Back up north, where we have a new place to call home, trees surround the house and then roll on to the distance, so that, in spring and summer, there is no horizon, only the tops of massive pines and maples and ash, and all the bushy undergrowth. All of it – the tall, the short, the great variety of green, the hard and soft and prickly, the native and the invasive – creates a kind of cocoon, or a force creeping up on what humans have carved out from it, a sure but subtle approach, like Birnam Wood coming to Dunsinane; indeed, behind every tree, within every dense brush, on every leaf-shrouded limb, creatures live, many of them, yet so few that we actually see or hear. And you can’t see neighbors’ houses, either – they’re there, somewhere, but behind and beyond, and out of mind. The foliage acts like a buffer, and a sound muffler, and it is, when you first start looking to live in these parts, exactly what your urban heart gladly surrenders to: unbridled green, like a warm mitten, granting you privacy, and ease, and basic things, even a kind of security, tenuous and fragile though it may be.
So, when the sky changes, and the wind blows cold, and the leaves start swirling down like confetti at a political convention, the newbie fears that all of nature that is good is gone, and that fall and winter will be times that are not to be loved but endured. What was green is brown and grey; one feels exposed, as if he’d walked out of a shower to discover that the walls had disappeared and an audience was enjoying the view from box seats.
Yet, that’s all wrong. This is an astounding time, perhaps even more so than when the force through the green fuse drives the flower. Thinking as I was thinking was simply getting it backwards: This is not a time when one is exposed, it is the time when the world is revealed. Where once there was a clump of green, now I see the close, middle and long-range depths of the world around me. That house I was trying to avoid seeing? It’s a lovely counterpoint to the natural world that now unfolds it to me. That ravine, that hillock – both seemed like soft cushions and springs, but are now clearly places of sharpness and mystery and secrets, not monochromatic but full of shadows and dappled areas of browns and tans and orange. Suddenly, I see something red, so red that it would seem impossible to not be a constant beacon, and yet I have no idea what that could be, because in my spring and summer days in this place it has never been visible to me. A short walk informs me that it is a canoe hanging on the side of a small shed – a canoe and a shed I didn’t know even existed.

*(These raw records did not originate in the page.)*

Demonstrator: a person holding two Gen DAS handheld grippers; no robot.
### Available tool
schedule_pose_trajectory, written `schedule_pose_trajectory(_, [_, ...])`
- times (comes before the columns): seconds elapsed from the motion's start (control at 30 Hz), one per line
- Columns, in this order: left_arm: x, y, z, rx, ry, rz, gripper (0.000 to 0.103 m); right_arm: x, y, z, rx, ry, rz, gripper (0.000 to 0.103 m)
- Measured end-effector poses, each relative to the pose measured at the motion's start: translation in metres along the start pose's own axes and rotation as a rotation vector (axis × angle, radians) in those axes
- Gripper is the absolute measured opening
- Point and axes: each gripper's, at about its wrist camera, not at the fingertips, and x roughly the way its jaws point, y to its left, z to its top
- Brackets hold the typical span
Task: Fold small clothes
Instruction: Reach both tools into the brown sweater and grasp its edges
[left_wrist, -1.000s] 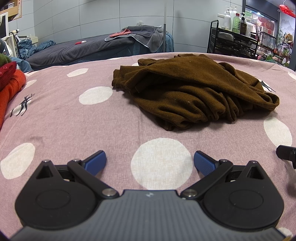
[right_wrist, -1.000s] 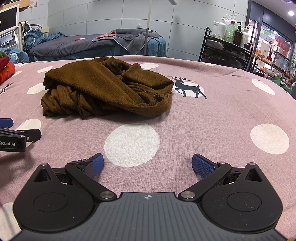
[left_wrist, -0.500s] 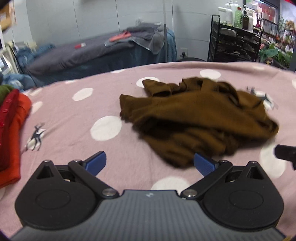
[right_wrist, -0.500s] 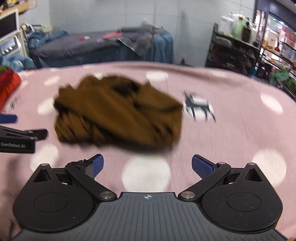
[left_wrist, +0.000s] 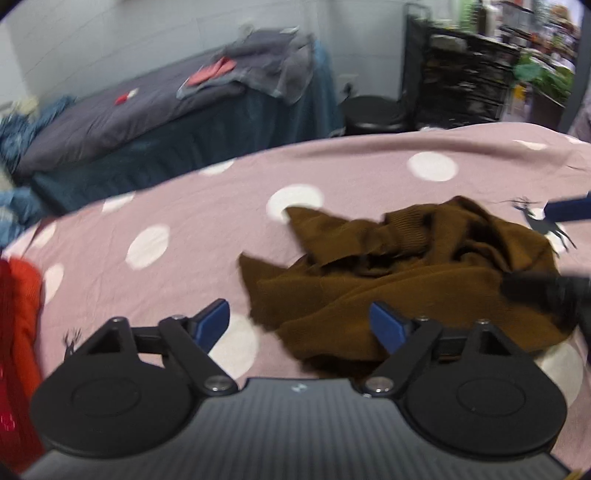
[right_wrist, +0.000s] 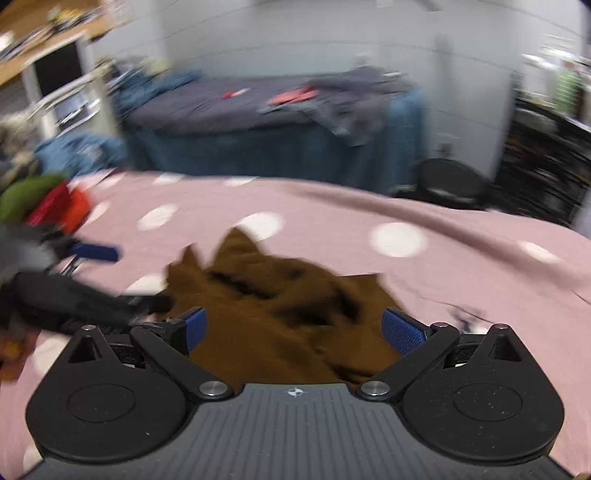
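Note:
A crumpled brown knit garment (left_wrist: 410, 280) lies on the pink dotted cloth (left_wrist: 184, 206). My left gripper (left_wrist: 299, 325) is open, its right pad over the garment's near left edge. In the right wrist view the garment (right_wrist: 288, 325) lies between and under the open pads of my right gripper (right_wrist: 295, 332). The right gripper shows at the right edge of the left wrist view (left_wrist: 554, 291). The left gripper shows at the left of the right wrist view (right_wrist: 74, 299). Both views are blurred.
A stack of folded red and orange clothes (left_wrist: 18, 332) lies at the left; it shows with a green piece in the right wrist view (right_wrist: 48, 199). Beyond the table are a dark bed (left_wrist: 147, 110), a black stool (left_wrist: 373, 114) and shelving (left_wrist: 469, 85).
Both grippers have moved forward and over the brown garment, which was well ahead of them a second ago. Both stay open.

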Motion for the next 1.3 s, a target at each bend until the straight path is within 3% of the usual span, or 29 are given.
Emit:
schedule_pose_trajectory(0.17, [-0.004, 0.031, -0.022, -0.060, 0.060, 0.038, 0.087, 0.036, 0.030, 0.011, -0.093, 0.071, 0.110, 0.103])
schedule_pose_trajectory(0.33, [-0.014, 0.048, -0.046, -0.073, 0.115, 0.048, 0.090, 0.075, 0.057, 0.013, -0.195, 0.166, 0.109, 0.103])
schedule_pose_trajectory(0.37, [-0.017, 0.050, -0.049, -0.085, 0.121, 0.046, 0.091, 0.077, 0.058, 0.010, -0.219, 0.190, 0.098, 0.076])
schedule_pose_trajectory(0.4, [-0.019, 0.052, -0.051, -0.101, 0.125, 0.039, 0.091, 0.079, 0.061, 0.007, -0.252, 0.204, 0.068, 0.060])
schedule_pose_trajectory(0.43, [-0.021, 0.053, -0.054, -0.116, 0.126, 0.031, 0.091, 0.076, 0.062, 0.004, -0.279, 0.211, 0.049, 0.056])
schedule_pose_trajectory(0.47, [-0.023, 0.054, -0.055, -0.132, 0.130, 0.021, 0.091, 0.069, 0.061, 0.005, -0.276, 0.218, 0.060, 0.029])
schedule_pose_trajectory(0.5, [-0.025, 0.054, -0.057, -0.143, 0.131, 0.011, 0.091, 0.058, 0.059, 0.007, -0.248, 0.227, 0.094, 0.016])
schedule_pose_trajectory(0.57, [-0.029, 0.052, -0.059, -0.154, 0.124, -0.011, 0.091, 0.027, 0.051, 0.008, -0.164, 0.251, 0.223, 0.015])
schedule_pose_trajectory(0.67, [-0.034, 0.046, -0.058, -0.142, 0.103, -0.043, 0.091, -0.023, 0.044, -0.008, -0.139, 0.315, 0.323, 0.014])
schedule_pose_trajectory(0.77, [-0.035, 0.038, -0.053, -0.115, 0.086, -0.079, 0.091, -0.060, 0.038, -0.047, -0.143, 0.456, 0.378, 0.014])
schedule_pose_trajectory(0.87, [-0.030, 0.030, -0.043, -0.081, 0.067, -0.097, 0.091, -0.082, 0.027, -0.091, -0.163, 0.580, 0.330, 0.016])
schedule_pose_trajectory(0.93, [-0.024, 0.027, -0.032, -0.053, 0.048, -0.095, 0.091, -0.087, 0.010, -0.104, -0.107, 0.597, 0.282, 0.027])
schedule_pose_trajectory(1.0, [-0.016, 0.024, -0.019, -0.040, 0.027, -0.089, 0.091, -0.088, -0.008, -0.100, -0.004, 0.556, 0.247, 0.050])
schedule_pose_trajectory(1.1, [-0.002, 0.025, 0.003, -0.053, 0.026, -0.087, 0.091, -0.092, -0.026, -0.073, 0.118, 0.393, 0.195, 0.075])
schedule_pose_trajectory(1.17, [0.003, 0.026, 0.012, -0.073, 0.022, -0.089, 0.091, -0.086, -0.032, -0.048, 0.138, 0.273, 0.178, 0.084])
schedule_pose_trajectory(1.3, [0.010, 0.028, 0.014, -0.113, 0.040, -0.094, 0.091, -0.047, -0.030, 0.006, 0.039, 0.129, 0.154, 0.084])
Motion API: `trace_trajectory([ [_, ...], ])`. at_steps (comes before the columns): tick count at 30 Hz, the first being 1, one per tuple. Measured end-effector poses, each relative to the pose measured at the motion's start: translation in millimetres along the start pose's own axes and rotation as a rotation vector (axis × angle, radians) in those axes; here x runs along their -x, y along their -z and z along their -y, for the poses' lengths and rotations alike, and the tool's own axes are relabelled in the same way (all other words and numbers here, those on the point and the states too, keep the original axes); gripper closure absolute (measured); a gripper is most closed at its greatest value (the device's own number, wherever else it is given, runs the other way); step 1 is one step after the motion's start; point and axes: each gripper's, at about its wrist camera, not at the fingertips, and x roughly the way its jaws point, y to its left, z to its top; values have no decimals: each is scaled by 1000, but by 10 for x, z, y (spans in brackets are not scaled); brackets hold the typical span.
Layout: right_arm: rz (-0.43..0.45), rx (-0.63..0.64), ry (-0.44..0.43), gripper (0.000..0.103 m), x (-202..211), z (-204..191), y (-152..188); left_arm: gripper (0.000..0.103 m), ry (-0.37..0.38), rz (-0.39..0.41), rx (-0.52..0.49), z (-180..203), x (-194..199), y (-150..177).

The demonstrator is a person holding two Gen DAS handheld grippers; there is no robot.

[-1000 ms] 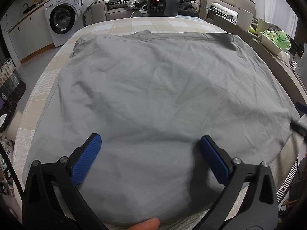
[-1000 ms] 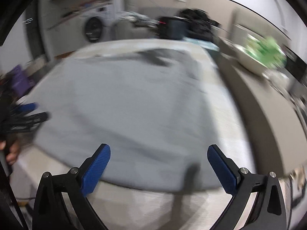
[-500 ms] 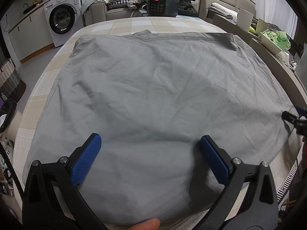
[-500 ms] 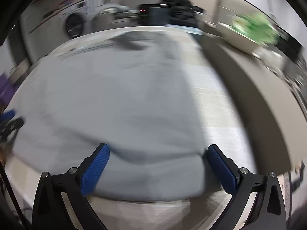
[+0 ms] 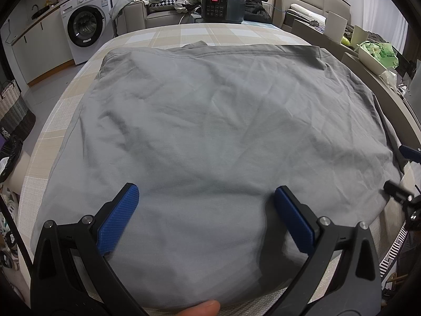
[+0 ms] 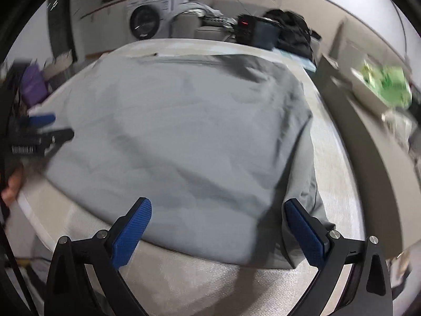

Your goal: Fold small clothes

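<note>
A grey garment (image 5: 215,131) lies spread flat over the checked table (image 5: 210,33). It also shows in the right wrist view (image 6: 184,137), which is blurred. My left gripper (image 5: 206,202) is open and empty, held over the garment's near edge. My right gripper (image 6: 218,216) is open and empty, over the garment's near right corner. The right gripper's fingertips (image 5: 409,151) show at the right edge of the left wrist view. The left gripper (image 6: 42,131) shows at the left of the right wrist view.
A black cooker with red lights (image 5: 223,6) stands at the table's far end, with a sofa and piled clothes (image 5: 158,0) behind. A washing machine (image 5: 84,23) is at the far left. A side ledge with a green bag (image 5: 379,52) runs along the right. A basket (image 5: 13,110) stands on the floor left.
My right gripper has swung around the garment's near right corner, and its view stays blurred. It has come further into the left wrist view. My left gripper has hardly moved.
</note>
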Motion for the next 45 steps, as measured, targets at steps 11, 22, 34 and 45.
trace_trajectory([
  [11,-14,-204,60,0,-206,773,84,1,0,0,0,0,-3,-1],
  [22,88,-180,-70,1,148,509,-79,1,1,0,0,1,-5,-2],
  [34,-12,-98,3,1,-161,421,15,1,1,1,0,3,-7,3],
  [45,6,-270,84,1,-125,856,30,1,-15,0,14,1,0,-2],
])
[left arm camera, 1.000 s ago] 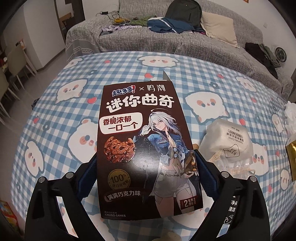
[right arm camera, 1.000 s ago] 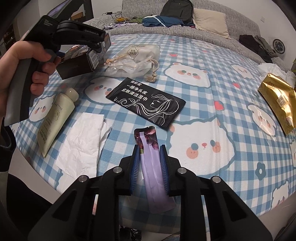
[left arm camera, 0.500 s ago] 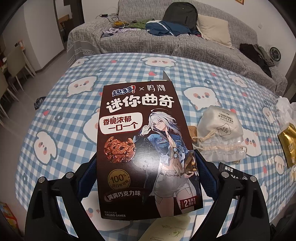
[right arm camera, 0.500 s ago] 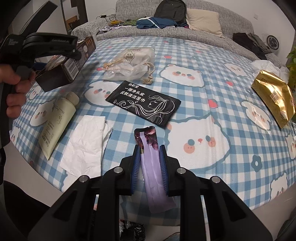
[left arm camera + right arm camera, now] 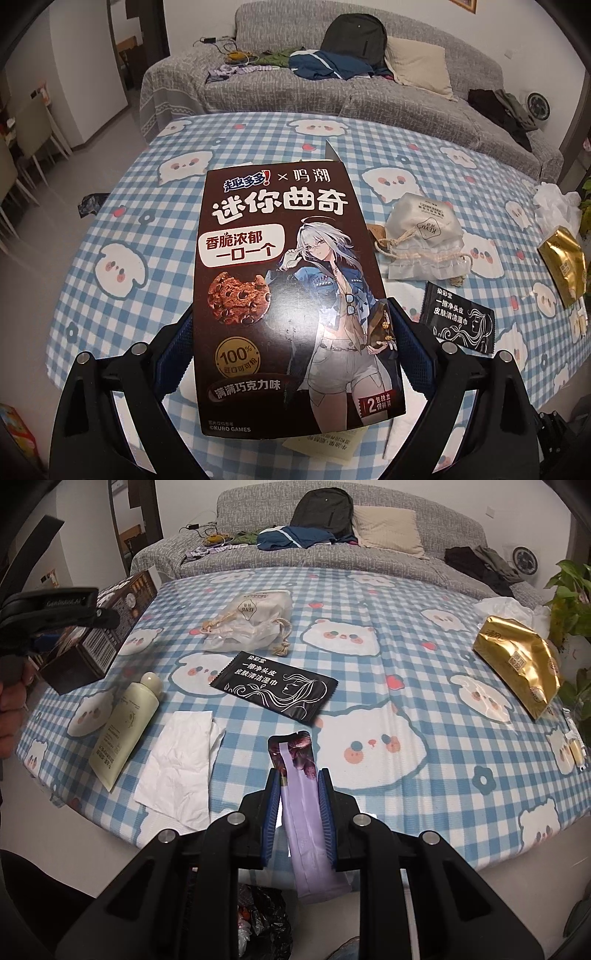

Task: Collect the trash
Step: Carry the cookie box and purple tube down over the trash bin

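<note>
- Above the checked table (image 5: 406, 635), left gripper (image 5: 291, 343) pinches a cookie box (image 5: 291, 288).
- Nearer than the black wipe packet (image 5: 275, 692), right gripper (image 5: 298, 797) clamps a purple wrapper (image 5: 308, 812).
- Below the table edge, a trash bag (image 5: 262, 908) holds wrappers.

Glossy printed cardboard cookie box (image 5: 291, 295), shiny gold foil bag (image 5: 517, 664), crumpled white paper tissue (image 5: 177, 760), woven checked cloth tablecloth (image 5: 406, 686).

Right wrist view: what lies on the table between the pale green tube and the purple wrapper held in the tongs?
A crumpled white tissue lies flat between the tube and the wrapper, seen in the right wrist view.
</note>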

And then – on going across the road to check the mailbox, I look back at my remarkably ungreened house, so open to the eye that it seems like a landmark, and I see, where just a few short weeks ago there was nothing but tree after tree … I see the mountains, less than a mile away, that look over (hence the name of one) and guard (hence the other) our little village. The real-estate brokers call this having “seasonal views,” and tout it as a selling point, or, rather, a buying opportunity. But it is not so crass – the surprise appearance of the rolling, sinuous and nearly feline mountains is nothing less than a gift, and a comeuppance to any who believe that this time of year is only about huddling and shelter, about losses and not gains.
Discovery is everywhere, in every place, in every direction, if only one moves with nature and time and does not cling to easy beauty, or fears sleep or death. Renewal is yet to come; epiphanies are here right now, for the taking.